◆ TASK STATEMENT ◆
Copying rule for the data below: take the line containing "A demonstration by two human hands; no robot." and every line after it to the end, exactly, and drop all pictures.

• • • • •

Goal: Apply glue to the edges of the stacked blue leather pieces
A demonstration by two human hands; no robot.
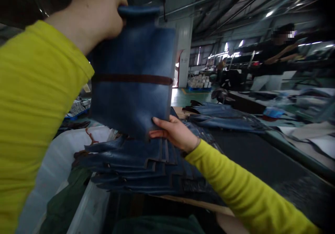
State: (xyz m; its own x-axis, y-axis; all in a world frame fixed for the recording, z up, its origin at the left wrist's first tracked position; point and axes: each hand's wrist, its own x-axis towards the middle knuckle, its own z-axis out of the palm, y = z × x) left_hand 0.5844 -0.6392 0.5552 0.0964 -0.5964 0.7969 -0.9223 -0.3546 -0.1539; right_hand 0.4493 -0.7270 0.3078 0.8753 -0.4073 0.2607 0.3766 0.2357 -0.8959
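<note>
A flat blue leather-like panel (133, 103) with a dark brown strip across it hangs upright in front of me. My left hand (101, 12), raised at the top left, has its fingers closed on the panel's upper edge, which folds over there. Lower down, my right hand (175, 129) pinches the panel's bottom right corner between thumb and fingers. Beneath it lies a stack of similar blue panels (131, 178) with notched, dark-edged corners. The left fingertips are partly hidden behind the panel.
At the left stands a white plastic bin (62, 150) with dark green cloth (65, 195) in it. More blue pieces (220, 117) lie on the dark table (248, 157) to the right, near a plastic bottle (274, 112). Another person (277, 59) stands beyond.
</note>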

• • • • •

◆ ANSWER TO THE EXERCISE ◆
A demonstration by two human hands; no robot.
State: (xyz m; its own x-axis, y-axis; all in a world frame fixed for the recording, z up, its origin at the left wrist's first tracked position; point and axes: each hand's wrist, its own x-axis towards the middle knuckle, its own z-axis out of the palm, y = z × x) left_hand 0.5844 -0.6392 0.5552 0.0964 -0.5964 0.7969 -0.9223 -0.3546 -0.1539; right_hand 0.4493 -0.7270 0.3078 0.8753 -0.4073 0.2607 0.3766 0.2357 -0.8959
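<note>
A flat blue leather-like panel (133, 103) with a dark brown strip across it hangs upright in front of me. My left hand (101, 12), raised at the top left, has its fingers closed on the panel's upper edge, which folds over there. Lower down, my right hand (175, 129) pinches the panel's bottom right corner between thumb and fingers. Beneath it lies a stack of similar blue panels (131, 178) with notched, dark-edged corners. The left fingertips are partly hidden behind the panel.
At the left stands a white plastic bin (62, 150) with dark green cloth (65, 195) in it. More blue pieces (220, 117) lie on the dark table (248, 157) to the right, near a plastic bottle (274, 112). Another person (277, 59) stands beyond.
</note>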

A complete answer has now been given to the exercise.